• [Task objective]
Reproduce the listing that follows word for word, without its pictures.
┌──
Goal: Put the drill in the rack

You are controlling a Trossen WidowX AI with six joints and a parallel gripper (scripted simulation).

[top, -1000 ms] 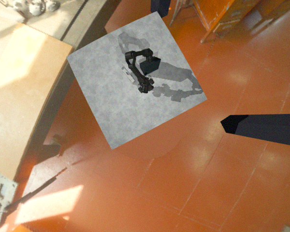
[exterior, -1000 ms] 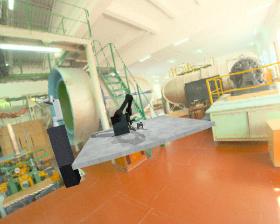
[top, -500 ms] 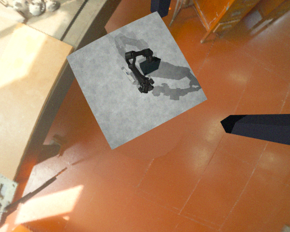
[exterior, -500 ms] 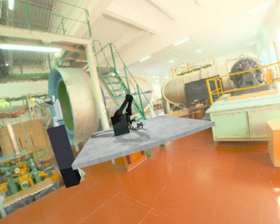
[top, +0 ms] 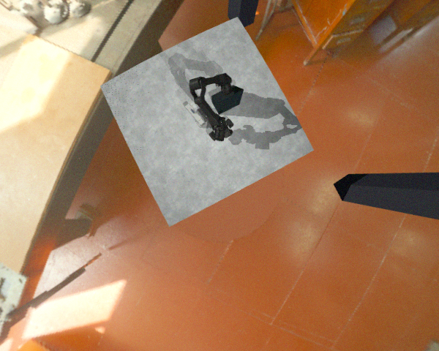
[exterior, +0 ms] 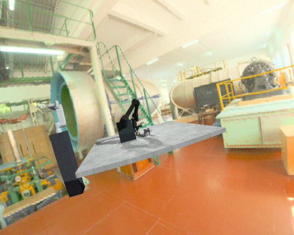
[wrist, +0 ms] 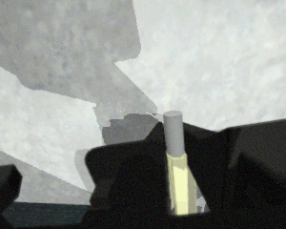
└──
• [Reply to the task]
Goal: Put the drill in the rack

You are controlling a Trossen WidowX AI with six joints and a parallel gripper (scripted simulation).

[top, -1000 ms] 
[exterior, -1000 ms] 
[top, -500 ms] 
[exterior, -500 ms] 
[top, +0 ms] 
[exterior, +0 ms] 
[wrist, +0 ms] 

The output requires nothing else.